Records shown Start Marker
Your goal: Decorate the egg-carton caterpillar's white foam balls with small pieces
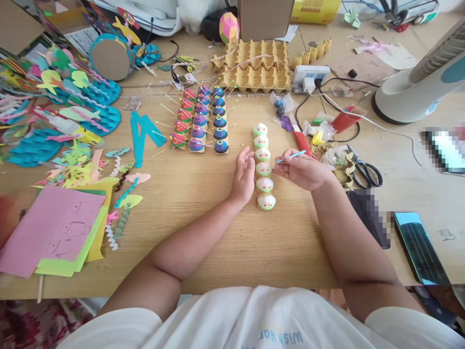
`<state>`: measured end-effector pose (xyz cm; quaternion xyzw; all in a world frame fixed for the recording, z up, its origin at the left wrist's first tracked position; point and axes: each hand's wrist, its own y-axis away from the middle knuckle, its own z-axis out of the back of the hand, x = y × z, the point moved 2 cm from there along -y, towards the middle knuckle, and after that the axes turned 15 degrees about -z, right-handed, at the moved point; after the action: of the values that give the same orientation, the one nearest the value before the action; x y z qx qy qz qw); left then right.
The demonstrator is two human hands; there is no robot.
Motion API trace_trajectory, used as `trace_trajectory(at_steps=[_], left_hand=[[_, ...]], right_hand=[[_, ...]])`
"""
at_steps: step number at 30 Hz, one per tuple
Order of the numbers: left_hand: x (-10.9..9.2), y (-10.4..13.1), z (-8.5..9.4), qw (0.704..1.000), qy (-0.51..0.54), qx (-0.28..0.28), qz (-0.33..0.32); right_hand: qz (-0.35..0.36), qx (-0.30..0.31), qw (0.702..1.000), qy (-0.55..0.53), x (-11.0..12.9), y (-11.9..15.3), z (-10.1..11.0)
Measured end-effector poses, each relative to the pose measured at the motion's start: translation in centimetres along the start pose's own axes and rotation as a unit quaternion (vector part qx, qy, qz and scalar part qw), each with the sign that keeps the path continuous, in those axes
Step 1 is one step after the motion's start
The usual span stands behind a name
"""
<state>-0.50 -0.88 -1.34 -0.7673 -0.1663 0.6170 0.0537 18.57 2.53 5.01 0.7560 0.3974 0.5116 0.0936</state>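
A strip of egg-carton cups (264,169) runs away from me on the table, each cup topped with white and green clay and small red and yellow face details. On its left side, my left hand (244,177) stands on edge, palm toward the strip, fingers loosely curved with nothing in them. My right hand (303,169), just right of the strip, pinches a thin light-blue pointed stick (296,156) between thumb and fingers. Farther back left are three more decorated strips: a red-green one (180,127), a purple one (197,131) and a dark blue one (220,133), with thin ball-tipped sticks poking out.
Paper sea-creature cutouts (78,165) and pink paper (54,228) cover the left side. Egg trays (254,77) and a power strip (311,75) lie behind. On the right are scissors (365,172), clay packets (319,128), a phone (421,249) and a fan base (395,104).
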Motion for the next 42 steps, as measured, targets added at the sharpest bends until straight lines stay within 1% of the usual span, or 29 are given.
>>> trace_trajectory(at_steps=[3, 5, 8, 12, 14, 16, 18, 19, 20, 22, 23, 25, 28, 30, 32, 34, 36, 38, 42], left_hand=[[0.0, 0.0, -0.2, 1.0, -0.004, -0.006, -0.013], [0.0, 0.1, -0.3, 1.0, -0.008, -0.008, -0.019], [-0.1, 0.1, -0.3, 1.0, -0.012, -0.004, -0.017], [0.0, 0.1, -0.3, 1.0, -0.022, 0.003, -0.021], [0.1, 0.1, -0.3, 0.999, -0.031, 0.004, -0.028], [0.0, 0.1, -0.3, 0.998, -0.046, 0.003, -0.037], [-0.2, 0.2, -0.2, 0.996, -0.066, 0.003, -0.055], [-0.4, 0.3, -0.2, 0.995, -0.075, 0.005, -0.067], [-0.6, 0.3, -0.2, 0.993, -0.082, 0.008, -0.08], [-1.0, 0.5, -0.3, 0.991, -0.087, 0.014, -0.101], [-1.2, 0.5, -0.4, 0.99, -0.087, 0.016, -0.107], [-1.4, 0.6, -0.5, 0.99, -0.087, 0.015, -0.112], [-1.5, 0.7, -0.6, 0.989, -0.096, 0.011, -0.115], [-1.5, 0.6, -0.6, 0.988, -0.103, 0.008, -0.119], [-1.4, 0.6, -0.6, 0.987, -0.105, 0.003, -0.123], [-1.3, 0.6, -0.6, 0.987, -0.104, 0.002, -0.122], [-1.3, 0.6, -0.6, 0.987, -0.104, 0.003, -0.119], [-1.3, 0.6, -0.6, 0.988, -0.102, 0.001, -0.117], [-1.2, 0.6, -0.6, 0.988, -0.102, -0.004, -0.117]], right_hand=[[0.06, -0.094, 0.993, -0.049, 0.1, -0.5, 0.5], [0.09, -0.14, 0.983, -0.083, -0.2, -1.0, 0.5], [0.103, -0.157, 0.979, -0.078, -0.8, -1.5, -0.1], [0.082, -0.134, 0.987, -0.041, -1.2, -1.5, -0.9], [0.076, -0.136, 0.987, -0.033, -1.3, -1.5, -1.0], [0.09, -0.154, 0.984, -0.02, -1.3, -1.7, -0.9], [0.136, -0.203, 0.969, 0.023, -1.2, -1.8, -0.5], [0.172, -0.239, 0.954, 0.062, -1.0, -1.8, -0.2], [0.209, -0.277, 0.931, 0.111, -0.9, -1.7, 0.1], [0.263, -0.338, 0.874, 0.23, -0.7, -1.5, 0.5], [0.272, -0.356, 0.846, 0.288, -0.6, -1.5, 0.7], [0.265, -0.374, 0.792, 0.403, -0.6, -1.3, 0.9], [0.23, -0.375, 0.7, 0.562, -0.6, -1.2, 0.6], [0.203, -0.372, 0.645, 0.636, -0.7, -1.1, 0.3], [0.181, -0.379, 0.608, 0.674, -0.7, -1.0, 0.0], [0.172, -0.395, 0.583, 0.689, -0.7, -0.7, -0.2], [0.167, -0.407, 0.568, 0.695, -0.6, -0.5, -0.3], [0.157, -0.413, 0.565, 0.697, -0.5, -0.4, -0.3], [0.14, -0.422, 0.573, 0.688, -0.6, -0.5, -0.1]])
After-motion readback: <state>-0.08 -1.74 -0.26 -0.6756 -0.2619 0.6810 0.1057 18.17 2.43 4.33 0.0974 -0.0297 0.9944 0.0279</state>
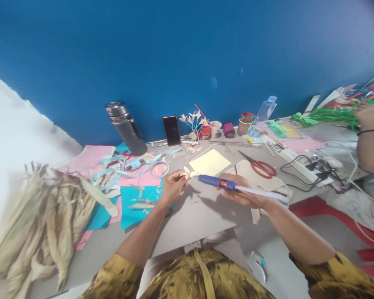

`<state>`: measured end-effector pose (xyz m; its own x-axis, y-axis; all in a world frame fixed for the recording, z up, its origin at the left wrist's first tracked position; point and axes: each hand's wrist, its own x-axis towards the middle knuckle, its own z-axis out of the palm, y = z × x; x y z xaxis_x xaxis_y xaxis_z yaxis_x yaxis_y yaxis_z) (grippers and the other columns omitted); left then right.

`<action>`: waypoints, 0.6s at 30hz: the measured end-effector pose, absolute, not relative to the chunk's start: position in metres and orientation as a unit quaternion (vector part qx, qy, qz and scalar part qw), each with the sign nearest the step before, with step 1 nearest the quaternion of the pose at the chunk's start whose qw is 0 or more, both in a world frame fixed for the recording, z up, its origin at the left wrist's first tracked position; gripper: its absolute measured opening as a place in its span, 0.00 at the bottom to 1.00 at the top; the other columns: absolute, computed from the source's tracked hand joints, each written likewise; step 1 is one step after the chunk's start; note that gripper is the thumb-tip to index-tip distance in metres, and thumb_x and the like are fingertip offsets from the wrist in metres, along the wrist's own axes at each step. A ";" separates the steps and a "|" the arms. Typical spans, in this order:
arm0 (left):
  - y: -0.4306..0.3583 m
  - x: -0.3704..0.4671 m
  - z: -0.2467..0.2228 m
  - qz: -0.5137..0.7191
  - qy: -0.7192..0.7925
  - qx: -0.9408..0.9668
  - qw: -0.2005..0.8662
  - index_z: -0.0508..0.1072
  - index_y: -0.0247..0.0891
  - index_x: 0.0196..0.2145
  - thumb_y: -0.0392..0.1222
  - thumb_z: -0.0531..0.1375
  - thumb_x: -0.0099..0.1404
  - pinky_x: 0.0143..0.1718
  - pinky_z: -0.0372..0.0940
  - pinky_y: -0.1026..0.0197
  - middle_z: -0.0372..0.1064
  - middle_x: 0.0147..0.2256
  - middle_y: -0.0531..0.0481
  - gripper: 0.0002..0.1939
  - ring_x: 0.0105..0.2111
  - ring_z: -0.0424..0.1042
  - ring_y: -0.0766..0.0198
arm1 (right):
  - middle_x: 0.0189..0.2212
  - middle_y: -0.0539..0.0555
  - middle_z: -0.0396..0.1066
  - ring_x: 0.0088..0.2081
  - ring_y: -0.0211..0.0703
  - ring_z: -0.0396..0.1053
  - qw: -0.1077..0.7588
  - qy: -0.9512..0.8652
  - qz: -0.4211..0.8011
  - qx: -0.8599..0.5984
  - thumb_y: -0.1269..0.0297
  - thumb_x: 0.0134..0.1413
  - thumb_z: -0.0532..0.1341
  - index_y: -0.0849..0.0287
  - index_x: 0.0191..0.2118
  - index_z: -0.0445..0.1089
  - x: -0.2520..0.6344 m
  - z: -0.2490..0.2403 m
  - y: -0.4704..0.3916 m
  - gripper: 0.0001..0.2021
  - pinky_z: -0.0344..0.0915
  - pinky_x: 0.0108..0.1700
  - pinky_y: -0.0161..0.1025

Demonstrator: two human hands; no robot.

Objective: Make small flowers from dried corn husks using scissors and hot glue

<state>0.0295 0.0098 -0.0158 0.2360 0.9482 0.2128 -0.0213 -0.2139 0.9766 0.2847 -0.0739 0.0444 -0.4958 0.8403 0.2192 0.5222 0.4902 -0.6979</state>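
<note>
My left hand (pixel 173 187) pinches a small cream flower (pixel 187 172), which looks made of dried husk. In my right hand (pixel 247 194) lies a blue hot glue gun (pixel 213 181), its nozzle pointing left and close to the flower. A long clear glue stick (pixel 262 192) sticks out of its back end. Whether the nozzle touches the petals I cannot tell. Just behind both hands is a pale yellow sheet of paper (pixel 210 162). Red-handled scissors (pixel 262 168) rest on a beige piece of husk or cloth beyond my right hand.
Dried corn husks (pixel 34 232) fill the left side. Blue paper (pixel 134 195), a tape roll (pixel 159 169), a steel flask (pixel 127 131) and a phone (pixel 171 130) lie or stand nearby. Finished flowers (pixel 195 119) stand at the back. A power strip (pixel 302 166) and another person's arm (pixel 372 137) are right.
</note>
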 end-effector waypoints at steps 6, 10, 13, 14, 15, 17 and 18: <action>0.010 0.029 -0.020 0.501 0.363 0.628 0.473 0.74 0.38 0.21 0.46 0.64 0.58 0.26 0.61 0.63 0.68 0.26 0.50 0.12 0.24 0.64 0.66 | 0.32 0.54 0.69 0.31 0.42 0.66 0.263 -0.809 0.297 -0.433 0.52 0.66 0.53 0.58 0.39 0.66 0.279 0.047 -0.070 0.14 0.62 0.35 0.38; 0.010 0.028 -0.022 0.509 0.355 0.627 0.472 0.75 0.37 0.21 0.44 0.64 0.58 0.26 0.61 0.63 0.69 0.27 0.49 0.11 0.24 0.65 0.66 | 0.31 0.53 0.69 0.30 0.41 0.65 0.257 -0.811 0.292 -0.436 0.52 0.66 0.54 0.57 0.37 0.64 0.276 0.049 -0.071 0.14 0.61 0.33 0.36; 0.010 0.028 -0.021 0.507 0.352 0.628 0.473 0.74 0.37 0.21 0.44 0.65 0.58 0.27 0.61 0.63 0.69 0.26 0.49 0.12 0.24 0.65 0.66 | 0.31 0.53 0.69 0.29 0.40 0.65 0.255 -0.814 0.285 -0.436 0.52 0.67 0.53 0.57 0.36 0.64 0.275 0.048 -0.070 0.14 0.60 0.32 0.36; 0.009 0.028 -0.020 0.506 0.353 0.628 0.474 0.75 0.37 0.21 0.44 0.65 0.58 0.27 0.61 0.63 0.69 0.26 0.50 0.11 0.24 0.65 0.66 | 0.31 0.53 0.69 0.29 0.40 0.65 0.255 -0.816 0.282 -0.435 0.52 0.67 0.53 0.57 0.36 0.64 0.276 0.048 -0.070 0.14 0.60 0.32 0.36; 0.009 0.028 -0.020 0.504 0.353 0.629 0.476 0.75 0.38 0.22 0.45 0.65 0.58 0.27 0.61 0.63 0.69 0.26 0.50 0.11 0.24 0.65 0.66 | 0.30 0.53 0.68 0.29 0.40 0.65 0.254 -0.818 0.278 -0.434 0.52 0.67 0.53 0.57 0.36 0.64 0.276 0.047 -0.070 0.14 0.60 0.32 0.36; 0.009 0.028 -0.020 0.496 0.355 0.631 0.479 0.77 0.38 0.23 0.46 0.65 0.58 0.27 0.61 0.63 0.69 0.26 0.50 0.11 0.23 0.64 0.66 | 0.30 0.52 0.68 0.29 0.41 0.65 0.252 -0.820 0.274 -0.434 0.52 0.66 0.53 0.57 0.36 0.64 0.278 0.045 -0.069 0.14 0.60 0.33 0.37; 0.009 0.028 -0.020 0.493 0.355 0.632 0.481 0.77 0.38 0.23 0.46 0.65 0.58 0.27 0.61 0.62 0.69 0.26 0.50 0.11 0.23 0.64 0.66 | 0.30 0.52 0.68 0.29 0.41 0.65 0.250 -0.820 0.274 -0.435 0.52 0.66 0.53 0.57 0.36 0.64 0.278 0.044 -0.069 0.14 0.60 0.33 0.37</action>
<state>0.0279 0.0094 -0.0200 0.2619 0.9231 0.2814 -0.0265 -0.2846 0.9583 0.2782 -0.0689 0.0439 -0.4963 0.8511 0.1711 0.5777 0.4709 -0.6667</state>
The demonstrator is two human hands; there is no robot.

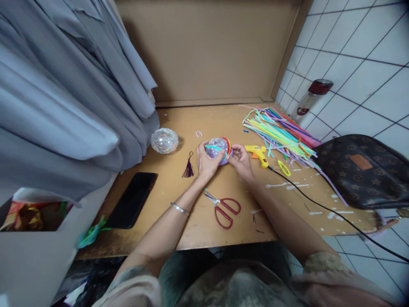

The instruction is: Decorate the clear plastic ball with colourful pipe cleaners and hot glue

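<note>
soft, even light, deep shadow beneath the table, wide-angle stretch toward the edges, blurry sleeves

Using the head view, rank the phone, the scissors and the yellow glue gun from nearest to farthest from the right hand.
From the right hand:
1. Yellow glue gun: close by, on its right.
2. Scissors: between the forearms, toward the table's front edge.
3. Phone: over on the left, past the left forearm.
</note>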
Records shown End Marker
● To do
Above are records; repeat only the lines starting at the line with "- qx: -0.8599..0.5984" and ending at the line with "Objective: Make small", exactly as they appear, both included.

● Exercise answer
  - qx: -0.8599..0.5984
  - thumb_y: -0.1269..0.0297
  - thumb_x: 0.0134..0.1413
  - thumb_z: -0.0532..0.1341
  - index_y: -0.0849..0.0287
  - index_x: 0.0191..0.2118
  - index_z: -0.0445..0.1089
  - x: -0.2520..0.6344 m
  - z: -0.2490..0.2403 m
  - y: -0.4704..0.3916 m
  - gripper: 0.0001..0.2021
  - pinky_z: -0.0344..0.0915
  - pinky_x: 0.0108..0.1700
  - pinky_y: -0.0161..0.1025

Demonstrator: two human hands; no robot.

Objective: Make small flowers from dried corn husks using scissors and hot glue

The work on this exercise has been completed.